Task to complete
Read the data and repeat it in full, exactly.

== Recorded information

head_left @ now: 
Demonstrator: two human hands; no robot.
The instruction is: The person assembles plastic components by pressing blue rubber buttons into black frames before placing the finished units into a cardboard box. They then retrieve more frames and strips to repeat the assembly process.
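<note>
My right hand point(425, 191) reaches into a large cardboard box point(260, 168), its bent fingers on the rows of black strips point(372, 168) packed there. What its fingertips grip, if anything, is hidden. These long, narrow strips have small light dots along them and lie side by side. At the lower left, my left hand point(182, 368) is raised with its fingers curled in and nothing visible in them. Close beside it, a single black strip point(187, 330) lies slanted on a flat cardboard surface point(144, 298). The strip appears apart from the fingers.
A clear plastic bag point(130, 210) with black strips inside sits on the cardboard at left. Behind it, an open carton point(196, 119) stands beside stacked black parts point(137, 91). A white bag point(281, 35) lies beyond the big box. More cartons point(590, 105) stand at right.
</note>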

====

Expected answer
head_left @ now: 
Demonstrator: two human hands; no robot.
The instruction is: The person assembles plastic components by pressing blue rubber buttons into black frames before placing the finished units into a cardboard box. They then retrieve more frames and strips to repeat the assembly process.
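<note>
My right hand point(425, 191) reaches into a large cardboard box point(260, 168), its bent fingers on the rows of black strips point(372, 168) packed there. What its fingertips grip, if anything, is hidden. These long, narrow strips have small light dots along them and lie side by side. At the lower left, my left hand point(182, 368) is raised with its fingers curled in and nothing visible in them. Close beside it, a single black strip point(187, 330) lies slanted on a flat cardboard surface point(144, 298). The strip appears apart from the fingers.
A clear plastic bag point(130, 210) with black strips inside sits on the cardboard at left. Behind it, an open carton point(196, 119) stands beside stacked black parts point(137, 91). A white bag point(281, 35) lies beyond the big box. More cartons point(590, 105) stand at right.
</note>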

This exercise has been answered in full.